## WHAT TO WORK ON:
Each entry needs to be restated exactly as written.

──────── SOURCE MATERIAL

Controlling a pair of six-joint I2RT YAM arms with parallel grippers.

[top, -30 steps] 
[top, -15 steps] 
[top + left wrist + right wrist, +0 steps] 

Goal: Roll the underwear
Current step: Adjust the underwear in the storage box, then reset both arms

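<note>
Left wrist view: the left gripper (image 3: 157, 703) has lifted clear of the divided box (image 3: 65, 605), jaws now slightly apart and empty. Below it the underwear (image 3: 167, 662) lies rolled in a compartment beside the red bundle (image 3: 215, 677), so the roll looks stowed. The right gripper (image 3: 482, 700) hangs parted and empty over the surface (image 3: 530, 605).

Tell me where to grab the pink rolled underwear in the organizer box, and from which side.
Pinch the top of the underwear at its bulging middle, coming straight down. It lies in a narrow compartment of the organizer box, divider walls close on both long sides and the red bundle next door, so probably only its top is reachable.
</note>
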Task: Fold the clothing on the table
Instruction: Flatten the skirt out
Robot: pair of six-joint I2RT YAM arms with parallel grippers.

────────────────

## WRITTEN RESPONSE:
Controlling a pair of six-joint I2RT YAM arms with parallel grippers.

[top, -30 steps] 
[top, -15 steps] 
[top + left wrist + right wrist, +0 steps] 

Goal: Roll the underwear
Current step: Adjust the underwear in the storage box, then reset both arms

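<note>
Left wrist view: the left gripper (image 3: 157, 703) has lifted clear of the divided box (image 3: 65, 605), jaws now slightly apart and empty. Below it the underwear (image 3: 167, 662) lies rolled in a compartment beside the red bundle (image 3: 215, 677), so the roll looks stowed. The right gripper (image 3: 482, 700) hangs parted and empty over the surface (image 3: 530, 605).

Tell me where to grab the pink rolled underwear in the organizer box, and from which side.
Pinch the top of the underwear at its bulging middle, coming straight down. It lies in a narrow compartment of the organizer box, divider walls close on both long sides and the red bundle next door, so probably only its top is reachable.
</note>
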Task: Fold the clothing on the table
Instruction: Flatten the skirt out
Robot: pair of six-joint I2RT YAM arms with parallel grippers.

No more work is needed for this exercise.